Movie Guide

NEW RELEASES

Closer (R)

Director: Mike Nichols. With Julia Roberts, Jude Law, Natalie Portman, Clive Owen. (101 min.)

Sterritt *** See review on page 13.

Conspiracy of Silence (Not rated)

Director: John Deery. With Jonathan Forbes, Brenda Fricker, Hugh Bonneville, Hugh Quarshie. (87 min.)

Sterritt ** A student is expelled from his Roman Catholic seminary for almost no reason at all, and an idealistic reporter finds sinister links with a recent suicide and a history of scandal that's been hushed up all too well. The story meanders, but the subject is timely and important.

Deserted Station (Not rated)

Director: Alireza Raisian. With Leila Hatami, Mehran Rajabi, Nezam Manouchehri, Mahmoud Pak Neeyat. (93 min.)

Sterritt **** Gentle, human-scaled drama about a feisty Iranian jack-of-all-trades who enters the lives of a photographer and his wife when their car breaks down in the middle of nowhere. Intimate and engaging. In Farsi with subtitles.

Game Over: Kasparov and the Machine (Not rated)

Director: Vikram Jayanti. With Garry Kasparov, Joel Benjamin, archive material of Anatoli Karpov, Terry Wogan. (90 min.)

Sterritt **** The world's greatest chess player lost a match to IBM's gigantic Deep Blue computer in 1997, and this sensational documentary revisits the games - as well as charges that the IBM team played fast and loose with the rules. Gripping, suspenseful, and spiced with fascinating information about the long history of chess between human and mechanical opponents.

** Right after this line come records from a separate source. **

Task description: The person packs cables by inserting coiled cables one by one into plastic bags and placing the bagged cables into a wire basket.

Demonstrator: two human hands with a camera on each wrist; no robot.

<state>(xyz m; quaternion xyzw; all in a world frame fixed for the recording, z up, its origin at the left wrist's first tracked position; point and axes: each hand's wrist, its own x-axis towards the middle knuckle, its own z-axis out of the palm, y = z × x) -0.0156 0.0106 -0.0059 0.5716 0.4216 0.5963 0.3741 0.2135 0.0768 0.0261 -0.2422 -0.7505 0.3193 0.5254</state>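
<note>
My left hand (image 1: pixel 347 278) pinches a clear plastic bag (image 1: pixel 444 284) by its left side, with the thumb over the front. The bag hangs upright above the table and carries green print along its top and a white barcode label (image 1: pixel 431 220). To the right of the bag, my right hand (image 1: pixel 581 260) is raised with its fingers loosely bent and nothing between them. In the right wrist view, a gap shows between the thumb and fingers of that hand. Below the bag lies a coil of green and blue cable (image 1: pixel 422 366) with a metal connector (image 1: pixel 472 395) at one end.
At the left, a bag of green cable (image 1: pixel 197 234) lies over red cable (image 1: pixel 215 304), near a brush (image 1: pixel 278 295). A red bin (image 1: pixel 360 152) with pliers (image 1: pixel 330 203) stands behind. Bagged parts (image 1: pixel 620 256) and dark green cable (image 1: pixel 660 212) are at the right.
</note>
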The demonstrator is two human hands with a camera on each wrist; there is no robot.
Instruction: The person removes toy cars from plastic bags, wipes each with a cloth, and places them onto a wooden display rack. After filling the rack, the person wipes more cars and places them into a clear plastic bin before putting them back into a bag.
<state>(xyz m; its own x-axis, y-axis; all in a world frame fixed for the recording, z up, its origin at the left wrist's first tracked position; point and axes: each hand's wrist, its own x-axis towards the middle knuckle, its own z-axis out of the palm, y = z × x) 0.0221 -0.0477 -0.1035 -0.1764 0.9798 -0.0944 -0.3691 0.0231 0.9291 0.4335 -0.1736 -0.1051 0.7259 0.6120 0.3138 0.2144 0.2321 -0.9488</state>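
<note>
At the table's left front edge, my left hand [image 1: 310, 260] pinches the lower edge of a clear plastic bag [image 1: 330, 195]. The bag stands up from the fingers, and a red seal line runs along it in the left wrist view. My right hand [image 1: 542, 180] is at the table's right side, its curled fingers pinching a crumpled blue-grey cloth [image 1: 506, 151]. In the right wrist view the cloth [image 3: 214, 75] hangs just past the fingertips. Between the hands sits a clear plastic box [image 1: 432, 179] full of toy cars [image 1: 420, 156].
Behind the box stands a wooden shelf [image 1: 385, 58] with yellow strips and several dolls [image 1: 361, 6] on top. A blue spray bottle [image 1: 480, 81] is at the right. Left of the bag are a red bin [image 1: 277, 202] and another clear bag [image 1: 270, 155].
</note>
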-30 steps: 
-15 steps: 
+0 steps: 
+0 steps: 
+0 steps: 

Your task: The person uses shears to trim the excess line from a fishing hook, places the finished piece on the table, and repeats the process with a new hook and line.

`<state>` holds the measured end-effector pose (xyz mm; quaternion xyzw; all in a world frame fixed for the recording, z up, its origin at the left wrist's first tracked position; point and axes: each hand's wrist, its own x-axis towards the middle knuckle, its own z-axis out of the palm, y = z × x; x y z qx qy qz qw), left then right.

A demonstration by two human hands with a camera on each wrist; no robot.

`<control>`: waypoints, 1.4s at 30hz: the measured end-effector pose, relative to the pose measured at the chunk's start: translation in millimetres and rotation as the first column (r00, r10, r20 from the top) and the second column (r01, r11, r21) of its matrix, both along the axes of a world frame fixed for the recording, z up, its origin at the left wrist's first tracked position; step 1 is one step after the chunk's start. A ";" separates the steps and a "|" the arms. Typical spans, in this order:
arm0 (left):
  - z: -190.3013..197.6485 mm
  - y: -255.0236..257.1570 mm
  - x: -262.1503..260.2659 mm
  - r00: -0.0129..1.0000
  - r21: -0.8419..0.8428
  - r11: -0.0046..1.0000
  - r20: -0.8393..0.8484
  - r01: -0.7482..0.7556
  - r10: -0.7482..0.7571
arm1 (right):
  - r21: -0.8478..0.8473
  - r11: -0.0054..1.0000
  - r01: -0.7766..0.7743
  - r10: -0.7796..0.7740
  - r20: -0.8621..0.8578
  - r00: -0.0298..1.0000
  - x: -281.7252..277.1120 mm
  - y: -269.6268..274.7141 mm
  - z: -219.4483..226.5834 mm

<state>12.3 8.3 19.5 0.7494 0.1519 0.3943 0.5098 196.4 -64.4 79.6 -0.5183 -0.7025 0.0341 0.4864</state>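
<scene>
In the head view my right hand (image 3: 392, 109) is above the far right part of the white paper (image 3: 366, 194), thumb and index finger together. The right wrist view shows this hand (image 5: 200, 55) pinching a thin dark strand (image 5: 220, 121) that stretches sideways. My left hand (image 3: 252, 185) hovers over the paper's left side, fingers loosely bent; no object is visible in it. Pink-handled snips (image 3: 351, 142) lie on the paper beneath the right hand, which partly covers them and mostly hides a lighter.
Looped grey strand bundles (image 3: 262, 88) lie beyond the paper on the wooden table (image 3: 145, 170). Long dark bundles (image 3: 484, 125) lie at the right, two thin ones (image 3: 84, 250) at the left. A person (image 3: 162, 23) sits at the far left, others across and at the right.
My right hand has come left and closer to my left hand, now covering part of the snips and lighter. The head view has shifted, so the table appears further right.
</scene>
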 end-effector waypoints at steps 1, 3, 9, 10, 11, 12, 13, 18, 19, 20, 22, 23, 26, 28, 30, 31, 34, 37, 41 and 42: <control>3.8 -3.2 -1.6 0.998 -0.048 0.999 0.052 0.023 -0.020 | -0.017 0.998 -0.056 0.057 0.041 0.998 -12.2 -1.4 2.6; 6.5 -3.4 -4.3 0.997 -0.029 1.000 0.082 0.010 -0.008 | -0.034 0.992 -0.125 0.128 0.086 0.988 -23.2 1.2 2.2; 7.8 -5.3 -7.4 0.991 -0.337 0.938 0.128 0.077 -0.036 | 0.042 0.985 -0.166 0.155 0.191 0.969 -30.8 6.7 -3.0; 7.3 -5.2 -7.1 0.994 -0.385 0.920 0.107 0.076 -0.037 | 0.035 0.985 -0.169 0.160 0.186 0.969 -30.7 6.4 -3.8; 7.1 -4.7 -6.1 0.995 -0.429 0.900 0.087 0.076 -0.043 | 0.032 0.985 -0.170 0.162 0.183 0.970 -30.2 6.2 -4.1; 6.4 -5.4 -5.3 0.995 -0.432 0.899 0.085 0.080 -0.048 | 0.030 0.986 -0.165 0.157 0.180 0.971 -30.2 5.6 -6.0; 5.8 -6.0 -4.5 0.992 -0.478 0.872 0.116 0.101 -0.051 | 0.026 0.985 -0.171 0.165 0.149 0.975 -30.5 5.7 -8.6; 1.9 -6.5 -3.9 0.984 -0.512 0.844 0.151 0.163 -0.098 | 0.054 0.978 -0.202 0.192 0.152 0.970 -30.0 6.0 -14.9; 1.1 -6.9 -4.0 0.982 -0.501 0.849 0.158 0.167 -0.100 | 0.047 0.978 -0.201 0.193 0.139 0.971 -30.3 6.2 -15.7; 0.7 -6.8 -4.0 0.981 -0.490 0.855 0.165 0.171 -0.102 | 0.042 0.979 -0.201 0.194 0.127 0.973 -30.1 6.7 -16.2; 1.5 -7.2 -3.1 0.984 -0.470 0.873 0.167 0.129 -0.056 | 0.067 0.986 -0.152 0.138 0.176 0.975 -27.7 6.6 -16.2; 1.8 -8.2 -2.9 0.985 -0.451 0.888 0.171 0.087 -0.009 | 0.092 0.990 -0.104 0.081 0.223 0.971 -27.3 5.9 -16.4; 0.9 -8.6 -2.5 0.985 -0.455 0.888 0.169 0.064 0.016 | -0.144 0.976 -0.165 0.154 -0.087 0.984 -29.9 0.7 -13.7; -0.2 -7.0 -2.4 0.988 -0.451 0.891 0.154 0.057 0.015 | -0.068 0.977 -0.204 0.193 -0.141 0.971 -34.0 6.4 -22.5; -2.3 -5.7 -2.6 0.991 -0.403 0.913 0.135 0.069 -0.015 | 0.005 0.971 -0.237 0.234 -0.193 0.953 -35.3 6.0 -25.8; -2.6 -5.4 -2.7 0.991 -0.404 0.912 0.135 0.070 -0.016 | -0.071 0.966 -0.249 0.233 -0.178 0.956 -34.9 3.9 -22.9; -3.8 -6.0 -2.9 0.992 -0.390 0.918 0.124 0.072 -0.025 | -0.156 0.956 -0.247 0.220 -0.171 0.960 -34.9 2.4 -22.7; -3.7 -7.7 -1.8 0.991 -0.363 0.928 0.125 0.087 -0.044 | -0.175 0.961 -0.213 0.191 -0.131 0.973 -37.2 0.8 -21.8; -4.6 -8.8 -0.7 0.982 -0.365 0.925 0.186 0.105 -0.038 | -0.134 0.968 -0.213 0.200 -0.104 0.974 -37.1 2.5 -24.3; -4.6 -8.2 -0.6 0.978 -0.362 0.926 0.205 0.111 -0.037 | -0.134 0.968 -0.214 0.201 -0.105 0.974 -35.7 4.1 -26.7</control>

House of Flying Daggers (PG-13)

Director: Zhang Yimou. With Zhang Ziyi, Andy Lau, Takeshi Kaneshiro, Dandan Song. (119 min.)

Sterritt **** See review at right.

Sex/Nudity: 5 instances. Violence: 15 Profanity: None. Drugs: 3 scenes with drinking.

Lost Boys of Sudan (Not rated)

Directors: Megan Mylan, Jon Shenk. With Peter Kon Dut, Santino Majok Chuor. (87 min.)

Sterritt **** Documentary about Sudanese refugees who overcome the odds and move to the United States, go through difficult periods of adjustment, and wind up with doubts about how much better off they really are. A riveting movie. In English, Arabic, Dinka, and Swahili, with subtitles.

CURRENTLY IN RELEASE
After the Sunset (R)

Director: Brett Ratner. With Pierce Brosnan, Salma Hayek, Woody Harrelson, Don Cheadle. (97 min.)

Sterritt ** A cop chases a crook who covets a huge, exotic diamond. This indirect rehash of "To Catch a Thief" trades Hitchcockian shrewdness for the slickest kinds of Hollywood glitz, gloss, and vulgarity.

Sex/Nudity: 9 instances of innuendo. Violence: 7 Profanity: 27 expressions, mostly mild. Drugs: 15 instances of drinking, 3 of smoking.

Alexander (PG-13)

Director: Oliver Stone. With Colin Farrell, Angelina Jolie, Anthony Hopkins, Jared Leto. (172 min.)

Sterritt * The story of Alexander the Great, who wept when he realized there were no more realms for him to conquer. Stone may do the same when he realizes what a dull movie he's directed. It's astounding that the ingenious creator of "JFK" and "Wall Street" could make an epic on war and empire that's so utterly simplistic and unreflective.

Sex/Nudity: 8 instances. Violence: 21 Profanity: 3 mild expressions. Drugs: 10 scenes with drinking.

A Very Long Engagement (R)

Director: Jean-Pierre Jeunet. With Audrey Tautou, Tcheky Karyo, Jodie Foster. (133 min.)

Sterritt *** Refusing to believe her fiancé was killed in World War I, a disabled young woman undertakes a long odyssey to discover what really became of him and where he might actually be. The acting is marvelous, and Jeunet finally manages to put his overzealous style at the service of his story, instead of the other way around. In French with subtitles.

Bridget Jones: The Edge of Reason (R)

Director: Beeban Kidron. With Renée Zellweger, Colin Firth, Hugh Grant, Gemma Jones. (108 min.)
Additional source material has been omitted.